# WORK INSTRUCTION:
From the records below, transcribe exactly the lines that begin at the line with "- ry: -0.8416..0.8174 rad" and end at the line with "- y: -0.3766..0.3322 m", both included.

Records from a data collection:
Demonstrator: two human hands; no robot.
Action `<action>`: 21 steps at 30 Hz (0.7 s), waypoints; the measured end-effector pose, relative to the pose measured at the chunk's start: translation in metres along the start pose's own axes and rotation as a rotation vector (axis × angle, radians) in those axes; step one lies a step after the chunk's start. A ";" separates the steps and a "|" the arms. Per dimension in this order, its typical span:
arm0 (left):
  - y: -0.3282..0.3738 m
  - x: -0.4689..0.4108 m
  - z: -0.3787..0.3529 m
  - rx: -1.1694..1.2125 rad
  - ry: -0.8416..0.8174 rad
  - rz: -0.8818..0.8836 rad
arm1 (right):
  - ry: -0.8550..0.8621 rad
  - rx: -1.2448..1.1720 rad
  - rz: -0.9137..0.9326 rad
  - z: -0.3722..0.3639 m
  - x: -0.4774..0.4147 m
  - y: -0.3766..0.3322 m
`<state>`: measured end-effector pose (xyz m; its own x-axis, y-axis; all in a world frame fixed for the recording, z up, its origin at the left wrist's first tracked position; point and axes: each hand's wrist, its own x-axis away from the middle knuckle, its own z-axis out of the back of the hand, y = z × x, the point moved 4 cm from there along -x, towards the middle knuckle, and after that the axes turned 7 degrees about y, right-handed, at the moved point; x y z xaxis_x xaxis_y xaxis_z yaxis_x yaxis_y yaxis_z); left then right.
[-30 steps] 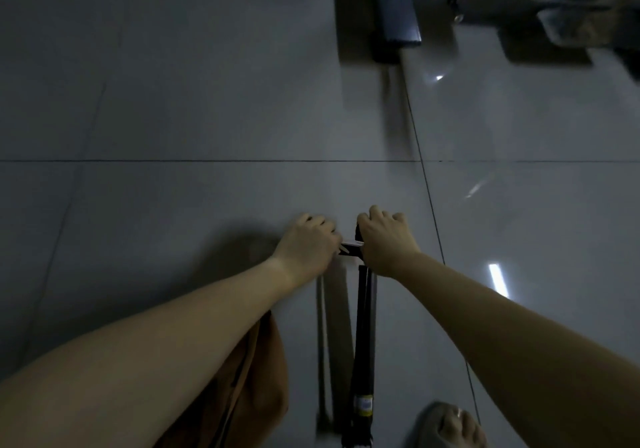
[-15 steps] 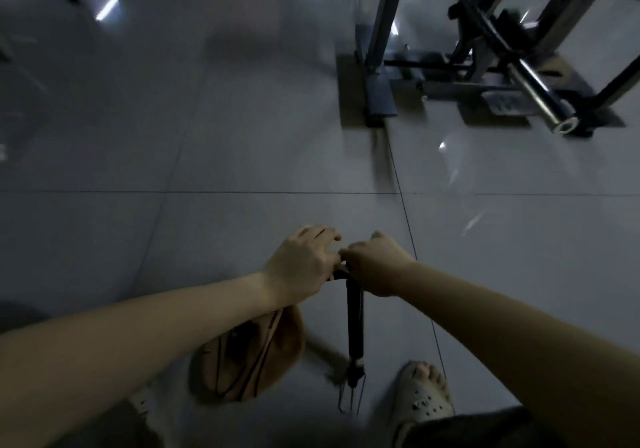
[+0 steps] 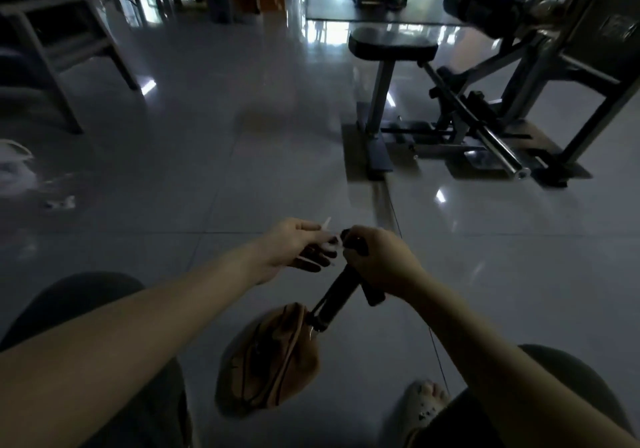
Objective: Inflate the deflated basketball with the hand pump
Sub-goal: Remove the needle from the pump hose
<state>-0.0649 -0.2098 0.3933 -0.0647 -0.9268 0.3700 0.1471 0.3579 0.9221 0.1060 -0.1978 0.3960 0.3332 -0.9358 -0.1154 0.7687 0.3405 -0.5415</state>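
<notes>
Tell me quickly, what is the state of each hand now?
Left hand: pinches a small white thing, too blurred to name.
Right hand: grips the pump handle.

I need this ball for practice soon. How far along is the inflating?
Done: the black hand pump is in position, its lower end at the crumpled brown basketball. In hand: the right hand grips the pump's handle; the left hand hovers beside it, blurred. Left: nearly all the pumping, since the ball lies collapsed.

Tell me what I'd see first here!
Two bare arms reach to the middle, where the right hand grips the handle of the black pump, the left hand close beside it. Just below lies the squashed orange-brown basketball on the shiny floor. A big gym machine stands at the upper right.
</notes>
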 end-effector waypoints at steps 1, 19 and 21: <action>0.014 0.006 0.003 0.015 -0.022 -0.010 | -0.030 -0.175 -0.075 0.008 -0.003 -0.003; 0.013 -0.056 0.013 0.210 -0.051 0.090 | -0.407 -0.968 -0.425 -0.017 -0.051 0.012; 0.005 -0.064 0.011 0.170 -0.034 0.131 | -0.401 -0.978 -0.498 -0.022 -0.053 0.014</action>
<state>-0.0709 -0.1479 0.3754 -0.0895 -0.8678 0.4889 -0.0117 0.4917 0.8707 0.0876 -0.1452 0.3764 0.3963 -0.7905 0.4670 0.1732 -0.4351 -0.8836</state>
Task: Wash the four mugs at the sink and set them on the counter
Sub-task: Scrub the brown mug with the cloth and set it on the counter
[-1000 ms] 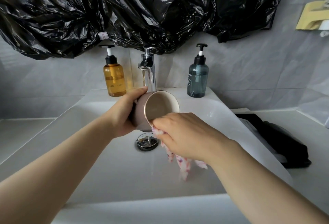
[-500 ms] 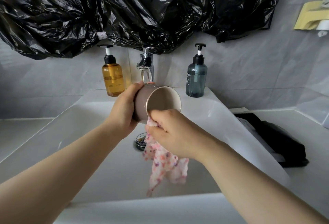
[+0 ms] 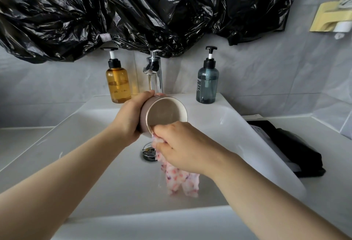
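Observation:
A mauve mug (image 3: 163,115) with a cream inside is held tilted over the white sink (image 3: 99,163), its mouth facing me. My left hand (image 3: 131,117) grips its outer wall from the left. My right hand (image 3: 182,148) pinches a wet white cloth with pink flowers (image 3: 181,180) against the mug's lower rim; the cloth hangs down and water drips from it. Water runs from the chrome tap (image 3: 153,70) onto the mug's back. No other mugs are in view.
An amber pump bottle (image 3: 118,83) stands left of the tap and a blue-grey pump bottle (image 3: 207,85) right of it. A folded black cloth (image 3: 293,148) lies on the counter to the right. The drain (image 3: 147,153) sits under the mug. Black plastic sheeting (image 3: 133,11) covers the wall above.
My right hand with the cloth has slid along the mug's lower rim, and the cloth has swung beneath it. The mug stays tilted under the tap in my left hand.

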`<state>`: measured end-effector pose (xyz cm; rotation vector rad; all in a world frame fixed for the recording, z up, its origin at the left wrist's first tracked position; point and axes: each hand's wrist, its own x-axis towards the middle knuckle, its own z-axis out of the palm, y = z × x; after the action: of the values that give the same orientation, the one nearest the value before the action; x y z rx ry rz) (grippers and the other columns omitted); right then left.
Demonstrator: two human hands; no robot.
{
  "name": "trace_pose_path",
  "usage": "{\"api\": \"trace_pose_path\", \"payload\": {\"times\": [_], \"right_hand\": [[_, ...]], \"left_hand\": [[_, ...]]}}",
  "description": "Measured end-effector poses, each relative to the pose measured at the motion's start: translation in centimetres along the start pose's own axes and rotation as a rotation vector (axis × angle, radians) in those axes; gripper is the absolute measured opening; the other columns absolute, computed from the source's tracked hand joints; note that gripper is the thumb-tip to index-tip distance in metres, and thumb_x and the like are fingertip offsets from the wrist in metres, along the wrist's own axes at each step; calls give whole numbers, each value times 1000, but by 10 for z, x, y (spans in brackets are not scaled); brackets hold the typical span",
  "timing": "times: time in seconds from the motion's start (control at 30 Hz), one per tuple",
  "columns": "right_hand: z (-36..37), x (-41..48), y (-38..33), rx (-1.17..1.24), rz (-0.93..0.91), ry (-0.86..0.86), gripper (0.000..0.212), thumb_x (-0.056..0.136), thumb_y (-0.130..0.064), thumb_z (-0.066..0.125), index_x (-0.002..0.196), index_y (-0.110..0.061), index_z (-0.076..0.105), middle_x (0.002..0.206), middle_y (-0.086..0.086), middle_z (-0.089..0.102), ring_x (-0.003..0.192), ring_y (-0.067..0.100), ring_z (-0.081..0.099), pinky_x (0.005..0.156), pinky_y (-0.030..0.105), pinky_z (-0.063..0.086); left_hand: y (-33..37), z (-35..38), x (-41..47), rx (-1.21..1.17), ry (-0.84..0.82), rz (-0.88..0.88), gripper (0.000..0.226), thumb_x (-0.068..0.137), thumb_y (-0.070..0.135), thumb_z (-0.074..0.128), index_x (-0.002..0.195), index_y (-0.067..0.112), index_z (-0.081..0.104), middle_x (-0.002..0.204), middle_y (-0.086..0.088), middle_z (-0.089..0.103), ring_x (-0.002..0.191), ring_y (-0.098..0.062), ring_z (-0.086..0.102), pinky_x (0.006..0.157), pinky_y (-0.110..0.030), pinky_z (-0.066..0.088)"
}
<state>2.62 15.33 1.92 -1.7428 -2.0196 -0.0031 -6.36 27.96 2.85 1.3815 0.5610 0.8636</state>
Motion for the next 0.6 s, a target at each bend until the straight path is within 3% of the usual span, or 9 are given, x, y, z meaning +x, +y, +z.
{"api": "trace_pose_path", "payload": {"times": [0.17,0.27,0.37,0.47,0.6], "right_hand": [[-3,0,2,404,98,80,42,96,-17,56,63,-22,31,57,-11,29,50,7,28,50,23,25],[-6,-2,7,316,58,102,45,97,-14,54,63,-21,26,53,-9,28,50,8,29,48,23,25],[-7,-3,13,151,7,88,46,95,-13,53,61,-24,25,51,-10,44,52,10,38,49,22,28],[-5,-2,13,-49,-54,54,45,94,-15,51,62,-27,23,61,-4,44,65,28,46,58,39,40],[-2,-1,11,-85,-78,49,40,93,-16,52,65,-26,26,67,-1,46,70,34,48,60,43,42]], "left_hand": [[-6,5,2,-99,19,78,27,99,31,52,97,15,74,91,-7,74,83,-21,69,85,-36,55],[-2,2,2,-123,-26,48,32,100,27,46,88,18,74,83,-2,74,75,-17,69,73,-28,55],[5,-4,1,-128,-78,-55,47,100,35,43,71,19,76,74,-1,71,67,-16,68,64,-24,54],[7,-6,-4,-54,-171,-168,61,99,51,37,65,20,77,73,-4,72,64,-18,70,65,-28,53],[4,-2,-5,-49,-142,-100,62,101,41,39,58,18,77,67,-3,72,61,-17,69,60,-26,54]]}}
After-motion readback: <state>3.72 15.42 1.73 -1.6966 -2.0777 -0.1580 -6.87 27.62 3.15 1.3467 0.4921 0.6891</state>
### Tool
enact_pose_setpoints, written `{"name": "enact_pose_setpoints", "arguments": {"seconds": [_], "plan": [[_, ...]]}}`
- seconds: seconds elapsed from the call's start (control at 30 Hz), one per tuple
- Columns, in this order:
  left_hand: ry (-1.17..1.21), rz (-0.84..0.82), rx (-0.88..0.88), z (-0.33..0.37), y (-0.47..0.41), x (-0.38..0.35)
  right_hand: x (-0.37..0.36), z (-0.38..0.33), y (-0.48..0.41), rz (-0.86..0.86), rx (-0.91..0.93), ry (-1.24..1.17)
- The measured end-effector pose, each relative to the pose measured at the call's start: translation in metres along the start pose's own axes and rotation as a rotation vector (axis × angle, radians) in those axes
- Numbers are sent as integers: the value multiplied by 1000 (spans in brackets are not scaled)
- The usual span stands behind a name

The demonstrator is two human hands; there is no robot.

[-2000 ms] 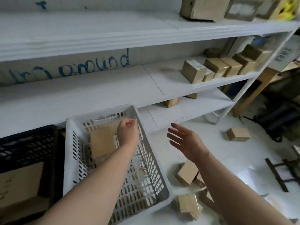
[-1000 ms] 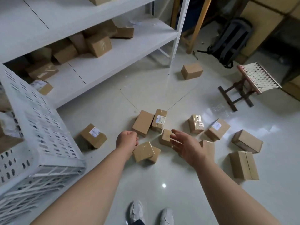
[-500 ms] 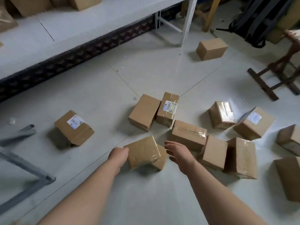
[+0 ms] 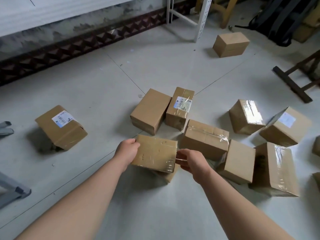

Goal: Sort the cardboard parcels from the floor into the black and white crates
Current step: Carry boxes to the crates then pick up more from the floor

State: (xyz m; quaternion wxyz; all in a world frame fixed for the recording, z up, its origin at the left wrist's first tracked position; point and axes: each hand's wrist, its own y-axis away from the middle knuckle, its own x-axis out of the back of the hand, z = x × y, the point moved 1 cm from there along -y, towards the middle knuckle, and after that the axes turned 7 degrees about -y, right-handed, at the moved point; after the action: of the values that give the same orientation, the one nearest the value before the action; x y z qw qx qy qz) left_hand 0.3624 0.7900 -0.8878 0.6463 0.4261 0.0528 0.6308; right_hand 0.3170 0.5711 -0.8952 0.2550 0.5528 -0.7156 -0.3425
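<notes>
A tape-wrapped cardboard parcel (image 4: 155,153) sits low at the centre, resting on another parcel (image 4: 166,176) beneath it. My left hand (image 4: 127,150) grips its left edge and my right hand (image 4: 187,161) grips its right edge. Several other parcels lie around on the floor: a plain one (image 4: 149,110), a labelled one (image 4: 180,107) beside it, a taped one (image 4: 205,138), and one apart at the left (image 4: 60,126). Neither crate is in view.
More parcels lie at the right (image 4: 275,168) and far back (image 4: 231,44). A white shelf leg (image 4: 201,19) stands at the back, a dark wooden stool frame (image 4: 294,82) at the right, a black backpack (image 4: 284,16) behind it, grey metal legs (image 4: 12,191) at the left.
My head has dropped closer to the floor since the crates left the view. Both hands have closed on the sides of the taped parcel, which my right hand was only near half a second ago.
</notes>
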Motion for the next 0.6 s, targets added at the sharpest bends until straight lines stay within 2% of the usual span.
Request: {"name": "enact_pose_setpoints", "arguments": {"seconds": [0.1, 0.23, 0.33, 0.47, 0.6], "plan": [[-8, -50, -52, 5, -3, -8, 14, 7, 3, 28, 1, -4], [33, -141, -15, -4, -17, -3, 18, 16, -1, 69, -9, 33], [10, -230, 80, -10, -20, 0, 11, 24, 0, 2, -95, 35], [48, -380, 118, -15, -17, -13, 0, 39, -2, -90, -171, -68], [104, -379, 136, -19, -25, -22, -6, 47, -12, -122, -149, -122]]}}
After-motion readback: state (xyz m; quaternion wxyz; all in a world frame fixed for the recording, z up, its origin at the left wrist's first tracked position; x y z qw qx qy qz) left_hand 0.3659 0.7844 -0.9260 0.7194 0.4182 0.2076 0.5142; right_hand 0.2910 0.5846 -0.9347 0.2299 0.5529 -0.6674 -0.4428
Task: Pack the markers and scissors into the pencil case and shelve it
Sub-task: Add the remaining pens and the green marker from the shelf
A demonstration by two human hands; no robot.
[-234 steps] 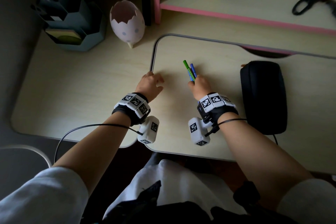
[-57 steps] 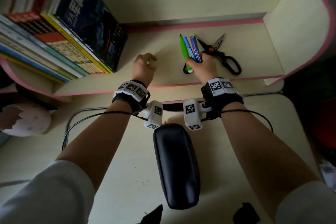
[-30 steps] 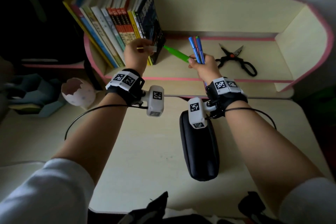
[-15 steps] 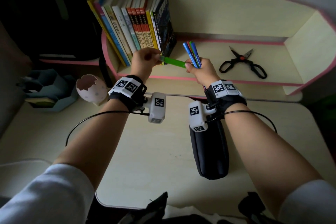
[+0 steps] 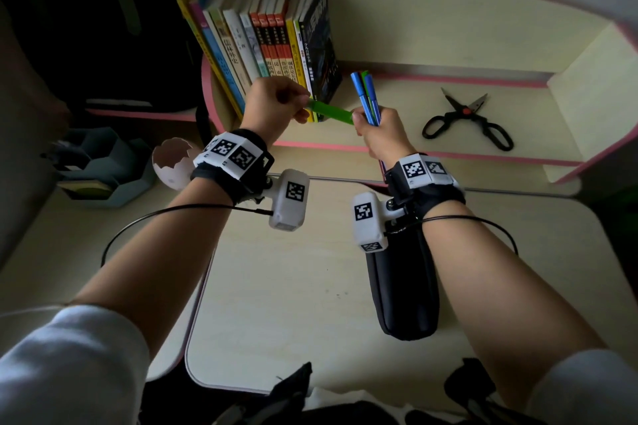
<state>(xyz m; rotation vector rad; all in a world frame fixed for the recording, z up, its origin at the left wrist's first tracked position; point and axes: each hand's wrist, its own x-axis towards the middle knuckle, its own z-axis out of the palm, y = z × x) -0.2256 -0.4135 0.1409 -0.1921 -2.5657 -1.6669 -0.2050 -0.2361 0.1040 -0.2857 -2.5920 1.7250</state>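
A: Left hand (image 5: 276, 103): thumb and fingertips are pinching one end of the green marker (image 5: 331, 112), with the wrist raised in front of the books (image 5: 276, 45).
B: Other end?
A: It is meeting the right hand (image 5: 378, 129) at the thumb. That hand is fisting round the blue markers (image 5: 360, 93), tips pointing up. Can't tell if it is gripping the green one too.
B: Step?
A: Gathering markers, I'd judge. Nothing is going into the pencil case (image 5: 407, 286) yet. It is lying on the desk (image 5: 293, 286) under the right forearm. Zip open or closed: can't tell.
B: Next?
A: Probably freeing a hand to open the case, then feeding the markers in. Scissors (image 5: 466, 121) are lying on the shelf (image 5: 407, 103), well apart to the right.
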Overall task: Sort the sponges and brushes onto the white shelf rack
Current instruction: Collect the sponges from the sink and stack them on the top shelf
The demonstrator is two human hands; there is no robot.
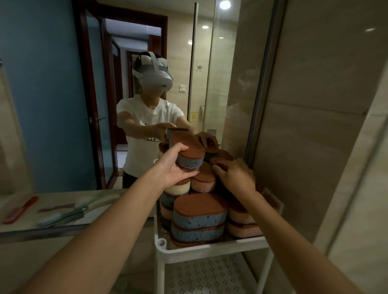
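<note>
The white shelf rack (pixel 209 248) stands in front of me against a mirror, its top tier piled with several oval sponges with brown scrub tops. My left hand (pixel 174 166) grips a blue sponge (pixel 189 152) held tilted above the pile's left side. My right hand (pixel 234 174) lies with curled fingers on a brown-topped sponge (pixel 219 162) at the top right of the pile. A big blue sponge (pixel 199 212) lies at the front of the pile, pink ones (pixel 241 216) at the right, a cream one (pixel 178 188) under my left hand.
Left of the rack, a counter (pixel 21 209) holds a red brush (pixel 19 210), a green brush (pixel 63 216) and other long-handled brushes. The rack's lower perforated tier (pixel 208 279) is bare. The mirror shows a person with a headset. A tiled wall and glass panel stand at the right.
</note>
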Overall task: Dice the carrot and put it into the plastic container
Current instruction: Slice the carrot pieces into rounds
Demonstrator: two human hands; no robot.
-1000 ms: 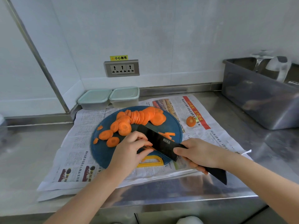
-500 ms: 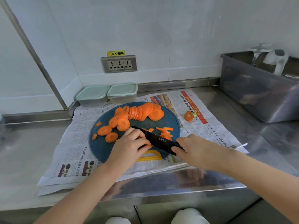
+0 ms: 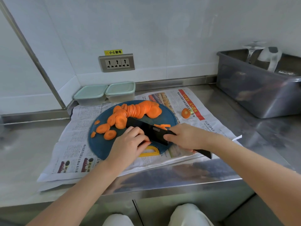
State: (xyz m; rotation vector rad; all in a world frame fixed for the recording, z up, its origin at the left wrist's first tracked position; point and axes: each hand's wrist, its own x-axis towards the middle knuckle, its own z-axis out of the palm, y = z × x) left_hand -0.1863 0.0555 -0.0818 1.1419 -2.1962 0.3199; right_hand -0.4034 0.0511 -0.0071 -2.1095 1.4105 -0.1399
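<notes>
While right hand (image 3: 187,138) grips handle of black knife (image 3: 146,130), fingers wrapped tight, blade lies angled across blue cutting board (image 3: 101,144). Left hand (image 3: 128,144): fingers curled, tips pinning carrot piece (image 3: 147,142) to board just beside blade; piece mostly hidden. Carrot strips (image 3: 162,126) behind blade. Carrot slices (image 3: 138,110) fanned along board's far side. Carrot end (image 3: 185,113) apart on newspaper (image 3: 73,144). Two lidded plastic containers (image 3: 120,91) side by side at wall, beyond board. Steel counter (image 3: 24,152) beneath.

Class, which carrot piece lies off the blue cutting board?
The lone carrot end on the newspaper, right of the cutting board; all other pieces lie on it.
</notes>
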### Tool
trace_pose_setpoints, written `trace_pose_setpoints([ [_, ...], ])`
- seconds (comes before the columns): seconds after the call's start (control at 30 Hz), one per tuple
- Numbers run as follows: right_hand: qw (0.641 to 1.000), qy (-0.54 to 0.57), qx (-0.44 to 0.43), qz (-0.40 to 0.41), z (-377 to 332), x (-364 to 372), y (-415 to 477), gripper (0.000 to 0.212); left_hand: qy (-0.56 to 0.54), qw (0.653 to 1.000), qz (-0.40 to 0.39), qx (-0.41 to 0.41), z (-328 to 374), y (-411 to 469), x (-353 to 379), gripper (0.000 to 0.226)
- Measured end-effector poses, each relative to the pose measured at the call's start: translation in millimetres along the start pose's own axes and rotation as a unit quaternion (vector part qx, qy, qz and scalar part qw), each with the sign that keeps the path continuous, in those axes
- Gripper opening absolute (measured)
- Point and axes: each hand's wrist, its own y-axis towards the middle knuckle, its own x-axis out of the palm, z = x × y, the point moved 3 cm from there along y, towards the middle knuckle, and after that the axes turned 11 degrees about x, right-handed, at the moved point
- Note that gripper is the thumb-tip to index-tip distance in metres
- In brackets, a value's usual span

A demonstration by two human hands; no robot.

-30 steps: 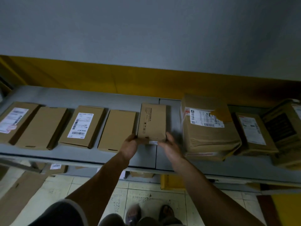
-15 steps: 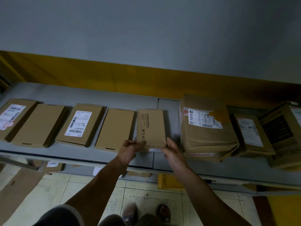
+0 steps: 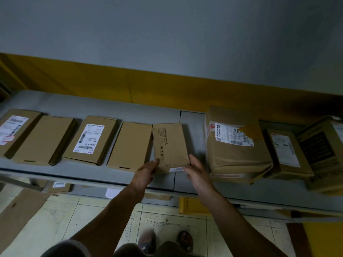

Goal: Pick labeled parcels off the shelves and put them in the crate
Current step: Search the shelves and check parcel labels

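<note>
The box [image 3: 169, 145] lies flat on the grey shelf [image 3: 96, 106], near its front edge and about midway along it, with its near end just at that edge. A small white sticker [image 3: 176, 169] shows on the near end, and dark print runs along the top.

The left grip [image 3: 146, 172] pinches the box's near left corner, thumb on top; the fingers go under it and are hidden. The right grip [image 3: 197, 173] is open, its fingers relaxed, the thumb tip touching the box's near right corner and the palm turned toward the near end.

Toward the shelf's left end, a plain pack [image 3: 130, 145] lies right against the box's left side. Next comes a labelled pack [image 3: 91, 140] with a white barcode label on top, then a second plain pack [image 3: 44, 140], then an end pack [image 3: 14, 130], also labelled and cut off by the frame.

Toward the right end, set apart from the box by bare shelf, a big parcel [image 3: 235, 145] with a white label sits on top of a flat parcel [image 3: 232, 176]. Beside them stands a slim parcel [image 3: 285, 153] with a pale label, and past it a carton [image 3: 323, 151] with a dark printed panel.

Below the shelf's front edge are a tiled floor [image 3: 104, 219], a cardboard sheet [image 3: 18, 216] at the left and the person's sandals [image 3: 146, 242].
</note>
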Motion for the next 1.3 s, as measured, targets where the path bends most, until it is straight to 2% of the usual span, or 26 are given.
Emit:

# SOLUTION:
  - ry: -0.8416..0.8174 rad
  - rz: -0.8818..0.8836 rad
arm1 (right):
  - ry: -0.8550..0.8621 rad
  - rx: -1.2448..1.1720 rad
  - rz: -0.9137..0.9326 rad
  - z: -0.3722..0.3639 m
  - x: -0.4774..0.4147 m
  - y: -0.3766..0.3322 m

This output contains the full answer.